Should health care professionals and support staff have the right to strike? Why have more than 200,000 of them walked off the job for varying periods since 1999--whether they had the legal right to do so or not?
These questions--and other issues involving labour conflict in Canada's health care system--are addressed in a new detailed study by Judy and Larry Haiven being released today by the Canadian Centre for Policy Alternatives.
Larry and Judy Haiven are professors in the Faculty of Commerce at Saint Mary's University in Halifax. The study flows from their observations of health care industrial relations over the past 25 years. After examining some of the major strikes by nurses, doctors, and other hospital workers, they describe these disputes as "symptoms of a crisis in health care employment."

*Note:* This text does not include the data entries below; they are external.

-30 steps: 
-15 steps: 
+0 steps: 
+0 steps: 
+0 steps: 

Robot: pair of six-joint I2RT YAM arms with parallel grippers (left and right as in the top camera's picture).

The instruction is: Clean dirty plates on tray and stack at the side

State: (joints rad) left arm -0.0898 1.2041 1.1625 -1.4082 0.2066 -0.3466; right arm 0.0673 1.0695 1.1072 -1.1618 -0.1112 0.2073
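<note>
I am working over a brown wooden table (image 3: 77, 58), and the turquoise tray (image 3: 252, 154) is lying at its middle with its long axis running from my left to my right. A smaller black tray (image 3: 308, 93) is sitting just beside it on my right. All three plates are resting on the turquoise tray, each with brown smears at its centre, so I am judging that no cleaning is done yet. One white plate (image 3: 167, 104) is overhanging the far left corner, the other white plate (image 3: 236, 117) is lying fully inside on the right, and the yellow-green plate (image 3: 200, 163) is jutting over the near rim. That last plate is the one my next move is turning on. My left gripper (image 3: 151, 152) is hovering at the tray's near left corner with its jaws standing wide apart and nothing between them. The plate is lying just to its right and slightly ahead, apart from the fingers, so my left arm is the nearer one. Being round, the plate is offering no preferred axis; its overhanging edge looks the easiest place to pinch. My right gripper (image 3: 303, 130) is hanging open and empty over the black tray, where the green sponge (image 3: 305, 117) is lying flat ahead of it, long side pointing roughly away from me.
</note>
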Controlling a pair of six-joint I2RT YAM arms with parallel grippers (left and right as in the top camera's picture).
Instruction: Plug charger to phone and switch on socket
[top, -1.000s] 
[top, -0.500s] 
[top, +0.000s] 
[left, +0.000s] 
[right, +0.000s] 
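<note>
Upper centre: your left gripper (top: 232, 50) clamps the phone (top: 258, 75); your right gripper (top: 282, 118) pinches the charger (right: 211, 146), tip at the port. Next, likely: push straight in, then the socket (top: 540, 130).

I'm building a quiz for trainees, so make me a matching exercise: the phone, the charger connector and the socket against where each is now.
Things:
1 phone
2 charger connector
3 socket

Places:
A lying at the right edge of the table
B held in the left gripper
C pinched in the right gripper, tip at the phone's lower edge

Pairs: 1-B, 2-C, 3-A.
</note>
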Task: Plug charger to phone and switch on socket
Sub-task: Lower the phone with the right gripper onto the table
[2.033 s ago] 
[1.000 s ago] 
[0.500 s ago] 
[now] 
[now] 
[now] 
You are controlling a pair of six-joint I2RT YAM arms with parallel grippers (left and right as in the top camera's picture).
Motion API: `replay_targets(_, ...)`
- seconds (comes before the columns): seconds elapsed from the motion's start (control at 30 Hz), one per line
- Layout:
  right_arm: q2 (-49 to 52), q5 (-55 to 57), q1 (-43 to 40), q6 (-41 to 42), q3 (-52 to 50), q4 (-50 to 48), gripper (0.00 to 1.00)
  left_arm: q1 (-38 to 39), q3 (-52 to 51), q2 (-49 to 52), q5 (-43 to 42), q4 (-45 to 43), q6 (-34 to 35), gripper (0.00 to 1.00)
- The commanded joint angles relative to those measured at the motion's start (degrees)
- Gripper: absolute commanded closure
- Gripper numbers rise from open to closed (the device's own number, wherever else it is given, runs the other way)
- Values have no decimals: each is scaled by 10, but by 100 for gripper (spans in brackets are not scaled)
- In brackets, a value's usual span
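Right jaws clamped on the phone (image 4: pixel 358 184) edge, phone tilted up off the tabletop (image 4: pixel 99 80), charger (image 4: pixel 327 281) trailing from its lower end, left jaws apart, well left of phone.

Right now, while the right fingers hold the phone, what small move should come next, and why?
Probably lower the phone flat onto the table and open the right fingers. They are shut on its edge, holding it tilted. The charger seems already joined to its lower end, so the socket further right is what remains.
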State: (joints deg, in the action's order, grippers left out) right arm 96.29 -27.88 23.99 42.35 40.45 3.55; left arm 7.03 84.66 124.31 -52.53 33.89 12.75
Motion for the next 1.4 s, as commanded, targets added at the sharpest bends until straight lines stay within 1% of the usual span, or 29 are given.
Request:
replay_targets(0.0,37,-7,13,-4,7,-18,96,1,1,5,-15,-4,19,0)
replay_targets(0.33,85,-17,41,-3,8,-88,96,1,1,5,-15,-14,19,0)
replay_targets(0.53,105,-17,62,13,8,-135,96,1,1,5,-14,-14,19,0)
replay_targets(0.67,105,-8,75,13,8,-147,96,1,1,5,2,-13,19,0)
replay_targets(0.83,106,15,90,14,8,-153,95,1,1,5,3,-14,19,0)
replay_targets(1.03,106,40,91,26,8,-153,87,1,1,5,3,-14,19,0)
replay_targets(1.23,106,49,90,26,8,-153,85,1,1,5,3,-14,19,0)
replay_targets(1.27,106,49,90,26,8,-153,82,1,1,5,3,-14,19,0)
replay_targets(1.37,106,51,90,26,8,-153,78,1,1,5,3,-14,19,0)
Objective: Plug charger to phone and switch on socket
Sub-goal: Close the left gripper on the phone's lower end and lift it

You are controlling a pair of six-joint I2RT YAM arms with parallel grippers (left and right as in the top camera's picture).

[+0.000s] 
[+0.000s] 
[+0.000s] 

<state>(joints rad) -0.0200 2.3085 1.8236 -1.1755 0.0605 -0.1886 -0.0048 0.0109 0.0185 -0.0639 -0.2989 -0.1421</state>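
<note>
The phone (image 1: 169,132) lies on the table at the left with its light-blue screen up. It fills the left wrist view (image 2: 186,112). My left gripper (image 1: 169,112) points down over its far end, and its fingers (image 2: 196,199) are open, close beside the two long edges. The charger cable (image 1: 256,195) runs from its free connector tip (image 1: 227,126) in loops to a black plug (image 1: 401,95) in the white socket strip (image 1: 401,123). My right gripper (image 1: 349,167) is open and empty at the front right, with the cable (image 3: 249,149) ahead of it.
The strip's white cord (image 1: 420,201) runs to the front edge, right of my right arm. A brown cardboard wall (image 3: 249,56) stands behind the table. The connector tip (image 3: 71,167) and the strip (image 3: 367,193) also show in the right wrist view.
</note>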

The authors conclude that it doesn't matter what form of law a government decides to apply to labour relations in the health care field. "Strikes and lockouts will happen, anyway. Even outlawing strikes, or imposing heavy fines, does not prevent them from happening. Conflict can't be eliminated by a legislative snap of the fingers."
The study observes that striking health care workers always arrange to provide emergency services during work stoppages. The authors conclude that voluntarism, rather than coercion, is the way to handle the issue.
Expressing alarm at a recent tendency by some governments to impose "settlements-by-edict"--to outlaw health care strikes and unilaterally impose contract terms--the Haivens warn that such draconian methods will not "solve" labour problems that are rooted in the troubled health care system itself.
Many nurses, doctors, and other health care workers are unhappy with underfunding, understaffing, and overwork, and see themselves as fighting to save Medicare from uncaring governments and managers.
"Governments that declare war on health care workers," the authors warn, "risk being seen as declaring war on health care itself."